In article <531@trwacs.fp.trw.com> erwin@trwacs.fp.trw.com (Harry Erwin) writes:
|See my article, The Evolution of Peer Polities, in the Proceedings of the
|Cambridge Conference on Dynamic Modelling and Human Systems, S. E. van der
|Leeuw, ed., Edinburgh University Press, 1992. I demonstrate that there are
|significant chaotic processes in the evolution of social systems. One
|implication is that Asimov's "psychohistory" is not feasible.
|   Harry

Not necessarily, a chaotic sysem may still have stable statistical features.
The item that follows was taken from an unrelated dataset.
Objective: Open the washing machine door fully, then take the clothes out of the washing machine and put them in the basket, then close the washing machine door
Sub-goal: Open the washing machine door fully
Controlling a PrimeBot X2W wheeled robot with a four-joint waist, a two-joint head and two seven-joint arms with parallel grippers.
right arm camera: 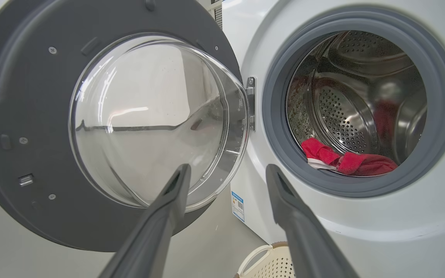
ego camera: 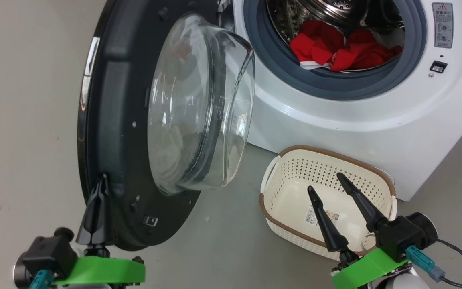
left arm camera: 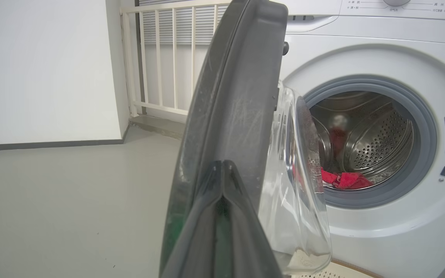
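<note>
The left claw [ego camera: 102, 180] is pinched tight, its tips up against the bottom edge of the big round door [ego camera: 114, 100], maybe touching it. The door stands wide open. Red clothes [ego camera: 335, 50] lie inside the washing machine [ego camera: 335, 116]. On the floor [ego camera: 223, 241] in front sits the basket [ego camera: 327, 155], with the right claw [ego camera: 325, 181] spread wide over it.
</note>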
I suspect that some form of 'physchohistory' might be built upon such a
basis, though it might not be quite as precise as Asimov portrays it.
Rather like weather forecasting, where broad trends over long periods can
be accurately predicted, but detailed, short-term predictions are difficult
or impossible - note: weather is also a chaotic system.